HOUSTON, Dec. 12, 2018 (GLOBE NEWSWIRE) — U.S. Well Services Inc. (NASDAQ: USWS) today announced that it has signed an electric frac fleet contract with Apache Corporation. Under the terms of the contract, USWS will begin operations for Apache in the second quarter of 2019 in the Permian basin utilizing USWS’ next generation, rapid deploy new build electric frac fleet. The signing of this agreement marks the third customer to commit to utilize USWS’ patented, next generation, electric frac technology.
As previously announced, USWS is building three new electric fleets, all of which are now under contracts that begin in the first half of 2019. USWS continues to advance commercial contract discussions with numerous additional customers for further new electric fleets and plans to build these fleets as contracts are signed. USWS has secured the long-lead lead items required to successfully deploy additional new build electric frac fleets in 2019, beyond the three currently under construction.
Max Easley, Operations Vice President for Apache Permian commented, “We look forward to working with USWS in 2019 and through a combination of their operations and safety excellence, and the utilization of their 2nd generation electric fleet, we can further expand our established track record of continual capital efficiency improvements and cycle time reduction.”
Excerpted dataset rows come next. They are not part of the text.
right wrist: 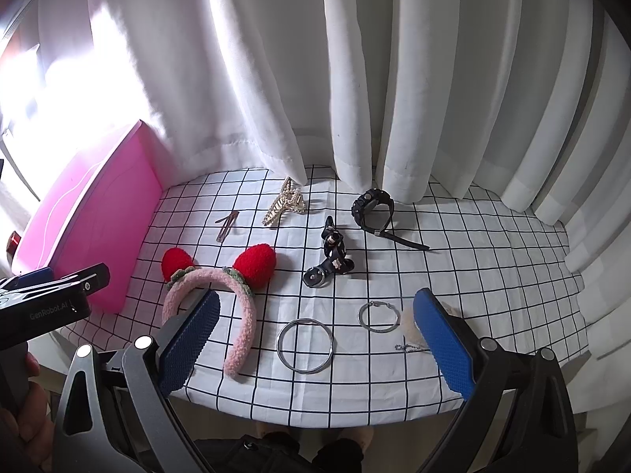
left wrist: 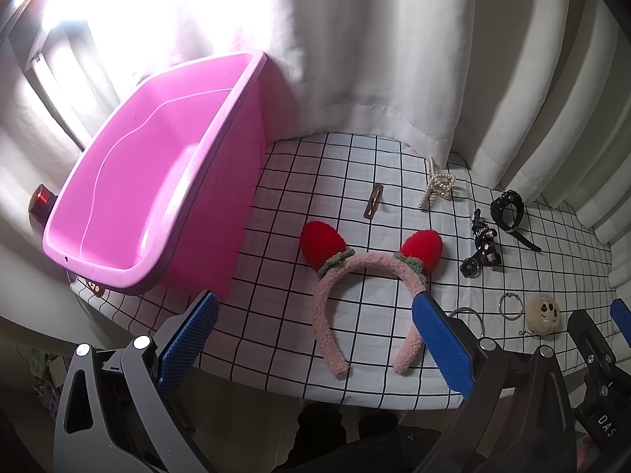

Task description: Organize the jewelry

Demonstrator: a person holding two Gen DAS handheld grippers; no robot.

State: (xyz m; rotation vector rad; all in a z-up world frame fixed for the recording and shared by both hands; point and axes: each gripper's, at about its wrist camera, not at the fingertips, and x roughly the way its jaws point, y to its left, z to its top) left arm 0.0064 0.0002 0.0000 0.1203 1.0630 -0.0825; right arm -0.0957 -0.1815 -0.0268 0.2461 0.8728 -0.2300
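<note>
A pink fuzzy headband with red strawberry ears lies on the checked cloth; it also shows in the right wrist view. A pink bin stands at the left, empty. My left gripper is open above the headband's near end. My right gripper is open over a large metal ring and a smaller ring. A pearl claw clip, a brown snap clip, a black bow clip, a black watch and a beige plush charm lie around.
White curtains hang close behind the table. The checked tablecloth ends at a rounded front edge. A red object sits behind the bin. The left gripper's body shows at the left of the right wrist view.
</note>
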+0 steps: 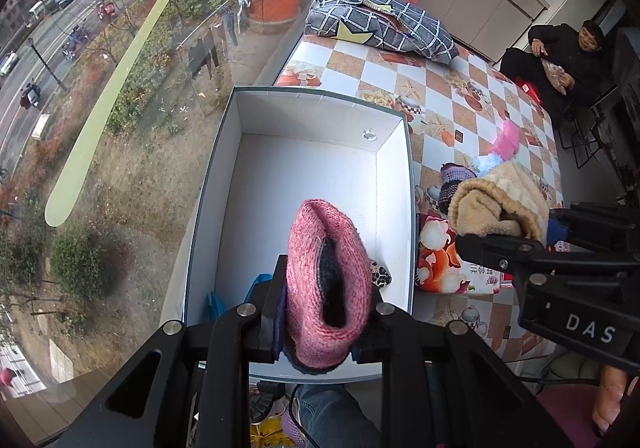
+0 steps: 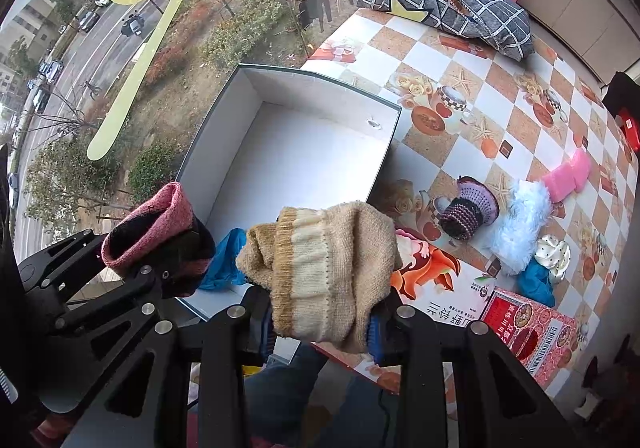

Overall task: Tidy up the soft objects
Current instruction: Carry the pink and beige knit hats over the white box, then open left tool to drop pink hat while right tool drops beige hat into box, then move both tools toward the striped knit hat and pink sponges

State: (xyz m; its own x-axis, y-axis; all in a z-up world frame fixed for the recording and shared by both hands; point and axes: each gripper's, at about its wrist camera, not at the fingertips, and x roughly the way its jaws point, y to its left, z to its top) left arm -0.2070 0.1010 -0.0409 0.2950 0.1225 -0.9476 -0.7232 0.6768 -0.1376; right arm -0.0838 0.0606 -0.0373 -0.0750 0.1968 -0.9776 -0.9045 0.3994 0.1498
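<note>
My left gripper (image 1: 328, 308) is shut on a pink knitted hat with a dark lining (image 1: 326, 288), held over the near end of an open white box (image 1: 312, 116). A blue cloth (image 1: 256, 284) and a small leopard-print piece (image 1: 380, 274) lie in the box beneath it. My right gripper (image 2: 322, 318) is shut on a folded beige knitted piece (image 2: 328, 272), above the box's near right corner (image 2: 304, 152). In the right wrist view the left gripper (image 2: 160, 268) and pink hat (image 2: 152, 224) sit to the left. In the left wrist view the right gripper (image 1: 532, 236) holds the beige knit (image 1: 492, 200).
On the checked tablecloth right of the box lie a purple knitted piece (image 2: 472, 212), a pale blue fluffy item (image 2: 520, 232), a pink fluffy item (image 2: 568, 172), a white dotted cloth (image 2: 554, 252) and a red carton (image 2: 532, 332). A checked cushion (image 2: 452, 4) lies at the far end. A seated person (image 1: 560, 60) is beyond the table.
</note>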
“We are proud to announce the electric frac fleet contract signing with Apache, a highly respected oil and gas producer with efficient operations and a deep commitment to responsible environmental stewardship,” said Joel Broussard, President and Chief Executive Officer of USWS. “This contract is yet another validation of USWS’ proprietary electric frac fleet technology, which continues to gain momentum in the market given its significant benefits for customers. We look forward to working closely with the Apache team to provide safe operations with lower emissions, reduced noise, and improved operational efficiencies, along with substantial customer fuel savings through the use of natural gas sourced directly from the field,” Mr. Broussard concluded.
About U.S. Well Services
U.S. Well Services Inc. (USWS) is a leading provider of hydraulic fracturing services and a market leader in electric fracture stimulation. USWS’ patented electric frac technology provides one of the first fully electric, mobile well stimulation systems powered by locally supplied natural gas including field gas sourced directly from the wellhead. USWS’ electric frac technology dramatically decreases emissions and sound pollution while generating exceptional operational efficiencies including significant customer fuel cost savings versus conventional diesel fleets. For more information visit: www.uswellservices.com.
About Apache Corporation
Apache Corporation is an oil and gas exploration and production company with operations in the United States, Egypt and the United Kingdom. The Permian Region is one of Apache’s core growth areas with over 2.8 million gross acres with exposure to numerous plays across the basin. Estimated proved reserves in the Permian of 681 MMboe at year-end 2017, representing 58 percent of the Company’s worldwide reserves. For more information on Apache visit: www.apachecorp.com To view Apache’s 2018 Sustainability Report visit: www.apachecorp.com/Sustainability. Information on Apache’s website is not part of this press release.
Contact
U.S. Well Services Inc.
Kyle O’Neill, T: 832-562-3730
Chief Financial Officer
IR@uswellservices.com
Source: U.S. Well Services Inc.
Forward-Looking and Cautionary Statements
The information above includes “forward-looking statements” within the meaning of Section 27A of the Securities Act of 1933, as amended, and Section 21E of the Securities Exchange Act of 1934, as amended. All statements, other than statements of historical facts, included herein concerning, among other things, the location and deployment of fleets in the future, orders for new build fleets, planned capital expenditures, future cash flows and borrowings, commercial contract discussions with customers, benefits obtained from the contract with Apache Corporation, pursuit of potential acquisition opportunities, our financial position, return of capital to stockholders, business strategy and objectives for future operations, are forward-looking statements. These forward-looking statements may be identified by their use of terms and phrases such as “may,” “expect,” “estimate,” “project,” “plan,” “believe,” “intend,” “achievable,” “anticipate,” “will,” “continue,” “potential,” “should,” “could,” and similar terms and phrases. Although we believe that the expectations reflected in these forward-looking statements are reasonable, they do involve certain assumptions, risks and uncertainties. These forward-looking statements represent our current expectations or beliefs concerning future events, and it is possible that the results described in this earnings release will not be achieved. These forward-looking statements are subject to certain risks, uncertainties and assumptions identified in this release or as disclosed from time to time in our filings with the Securities and Exchange Commission (“SEC”). Factors that could cause actual results to differ from our expectations include changes in market conditions, changes in commodity prices, changes in supply and demand for oil and gas and our services, availability of financing and capital, our level of liquidity, geopolitical events, availability of equipment and personnel and other factors described in our filings with the SEC, including those described under “Risk Factors” in our current report on Form 8-K filed with the SEC on November 16, 2018. As a result of these factors, actual results may differ materially from those indicated or implied by forward-looking statements.